SOURCE MATERIAL Block Start

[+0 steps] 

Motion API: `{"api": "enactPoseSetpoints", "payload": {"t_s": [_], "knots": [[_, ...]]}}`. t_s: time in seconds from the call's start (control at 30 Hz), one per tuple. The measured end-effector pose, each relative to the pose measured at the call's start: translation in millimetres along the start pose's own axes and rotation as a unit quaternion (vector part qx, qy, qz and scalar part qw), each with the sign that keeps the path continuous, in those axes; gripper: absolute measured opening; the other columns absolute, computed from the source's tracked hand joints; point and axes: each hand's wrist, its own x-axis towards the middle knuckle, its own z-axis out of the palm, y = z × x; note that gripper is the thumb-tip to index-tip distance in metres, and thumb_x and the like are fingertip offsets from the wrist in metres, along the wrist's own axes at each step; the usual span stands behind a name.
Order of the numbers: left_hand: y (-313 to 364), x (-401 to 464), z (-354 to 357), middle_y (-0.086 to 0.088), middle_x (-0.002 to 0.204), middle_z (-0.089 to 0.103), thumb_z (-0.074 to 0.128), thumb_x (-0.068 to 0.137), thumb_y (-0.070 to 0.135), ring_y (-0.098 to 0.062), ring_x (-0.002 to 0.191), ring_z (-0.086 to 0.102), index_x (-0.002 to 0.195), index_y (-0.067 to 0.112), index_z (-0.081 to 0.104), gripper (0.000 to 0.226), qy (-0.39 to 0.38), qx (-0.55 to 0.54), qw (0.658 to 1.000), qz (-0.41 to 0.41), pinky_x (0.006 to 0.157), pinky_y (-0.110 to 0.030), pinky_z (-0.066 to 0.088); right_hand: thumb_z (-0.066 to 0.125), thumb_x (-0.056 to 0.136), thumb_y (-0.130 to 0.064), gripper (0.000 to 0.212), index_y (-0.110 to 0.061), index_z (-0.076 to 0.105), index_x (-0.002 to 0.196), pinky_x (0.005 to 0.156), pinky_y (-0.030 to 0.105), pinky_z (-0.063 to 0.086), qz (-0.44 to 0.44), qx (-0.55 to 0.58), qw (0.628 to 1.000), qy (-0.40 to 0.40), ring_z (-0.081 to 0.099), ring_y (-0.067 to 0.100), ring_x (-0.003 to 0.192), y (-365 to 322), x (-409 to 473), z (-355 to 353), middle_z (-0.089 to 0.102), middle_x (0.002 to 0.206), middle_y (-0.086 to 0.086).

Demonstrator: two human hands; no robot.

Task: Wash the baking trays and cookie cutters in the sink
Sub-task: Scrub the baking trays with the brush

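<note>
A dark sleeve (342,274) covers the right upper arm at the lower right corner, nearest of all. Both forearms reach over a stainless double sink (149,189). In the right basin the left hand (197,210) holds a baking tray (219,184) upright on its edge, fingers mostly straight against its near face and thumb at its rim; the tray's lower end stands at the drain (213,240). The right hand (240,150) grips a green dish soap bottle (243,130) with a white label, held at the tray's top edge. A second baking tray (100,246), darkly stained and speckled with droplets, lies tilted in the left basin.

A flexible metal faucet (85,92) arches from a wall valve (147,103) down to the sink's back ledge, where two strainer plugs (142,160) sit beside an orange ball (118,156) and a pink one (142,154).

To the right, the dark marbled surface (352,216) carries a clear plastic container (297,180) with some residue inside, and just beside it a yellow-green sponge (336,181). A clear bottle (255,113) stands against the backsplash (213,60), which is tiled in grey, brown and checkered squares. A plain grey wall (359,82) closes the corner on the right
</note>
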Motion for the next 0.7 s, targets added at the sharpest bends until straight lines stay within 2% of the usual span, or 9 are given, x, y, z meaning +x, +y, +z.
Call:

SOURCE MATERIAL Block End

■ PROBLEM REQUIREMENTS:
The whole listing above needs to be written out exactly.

■ SOLUTION:
[+0 steps] 

Motion API: `{"api": "enactPoseSetpoints", "payload": {"t_s": [_], "knots": [[_, ...]]}}`. t_s: time in seconds from the call's start (control at 30 Hz), one per tuple. The measured end-effector pose, each relative to the pose measured at the call's start: translation in millimetres along the start pose's own axes and rotation as a unit quaternion (vector part qx, qy, qz and scalar part qw), each with the sign that keeps the path continuous, in those axes; gripper: absolute measured opening; the other columns absolute, computed from the source's tracked hand joints; point and axes: each hand's wrist, its own x-axis towards the middle knuckle, its own z-axis out of the palm, y = z × x; note that gripper is the thumb-tip to index-tip distance in metres, and thumb_x and the like are fingertip offsets from the wrist in metres, along the wrist's own axes at each step; the usual span stands behind a name.
Order of the numbers: left_hand: y (-313 to 364), x (-401 to 464), z (-354 to 357), middle_y (-0.086 to 0.088), middle_x (-0.002 to 0.204), middle_z (-0.089 to 0.103), thumb_z (-0.074 to 0.128), thumb_x (-0.068 to 0.137), thumb_y (-0.070 to 0.135), ring_y (-0.098 to 0.062), ring_x (-0.002 to 0.191), ring_z (-0.086 to 0.102), index_x (-0.002 to 0.195), index_y (-0.067 to 0.112), index_z (-0.081 to 0.104), gripper (0.000 to 0.226), qy (-0.39 to 0.38), qx (-0.55 to 0.54), qw (0.658 to 1.000), qz (-0.41 to 0.41), pinky_x (0.006 to 0.157), pinky_y (-0.110 to 0.030), pinky_z (-0.066 to 0.088); right_hand: thumb_z (-0.066 to 0.125), thumb_x (-0.056 to 0.136), thumb_y (-0.130 to 0.064), gripper (0.000 to 0.212), index_y (-0.110 to 0.061), index_z (-0.076 to 0.105), index_x (-0.002 to 0.196), pinky_x (0.005 to 0.156), pinky_y (-0.030 to 0.105), pinky_z (-0.063 to 0.086), qz (-0.44 to 0.44), qx (-0.55 to 0.58), qw (0.628 to 1.000), qy (-0.40 to 0.40), ring_z (-0.081 to 0.099), ring_y (-0.067 to 0.100), ring_x (-0.003 to 0.192), y (-365 to 322), x (-409 to 473), z (-355 to 353), middle_z (-0.089 to 0.102), middle_x (0.002 to 0.206), middle_y (-0.086 to 0.086).

Demonstrator: two human hands; no robot.

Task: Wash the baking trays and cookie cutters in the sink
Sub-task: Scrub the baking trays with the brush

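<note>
A dark sleeve (342,274) covers the right upper arm at the lower right corner, nearest of all. Both forearms reach over a stainless double sink (149,189). In the right basin the left hand (197,210) holds a baking tray (219,184) upright on its edge, fingers mostly straight against its near face and thumb at its rim; the tray's lower end stands at the drain (213,240). The right hand (240,150) grips a green dish soap bottle (243,130) with a white label, held at the tray's top edge. A second baking tray (100,246), darkly stained and speckled with droplets, lies tilted in the left basin.

A flexible metal faucet (85,92) arches from a wall valve (147,103) down to the sink's back ledge, where two strainer plugs (142,160) sit beside an orange ball (118,156) and a pink one (142,154).

To the right, the dark marbled surface (352,216) carries a clear plastic container (297,180) with some residue inside, and just beside it a yellow-green sponge (336,181). A clear bottle (255,113) stands against the backsplash (213,60), which is tiled in grey, brown and checkered squares. A plain grey wall (359,82) closes the corner on the right
</note>
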Motion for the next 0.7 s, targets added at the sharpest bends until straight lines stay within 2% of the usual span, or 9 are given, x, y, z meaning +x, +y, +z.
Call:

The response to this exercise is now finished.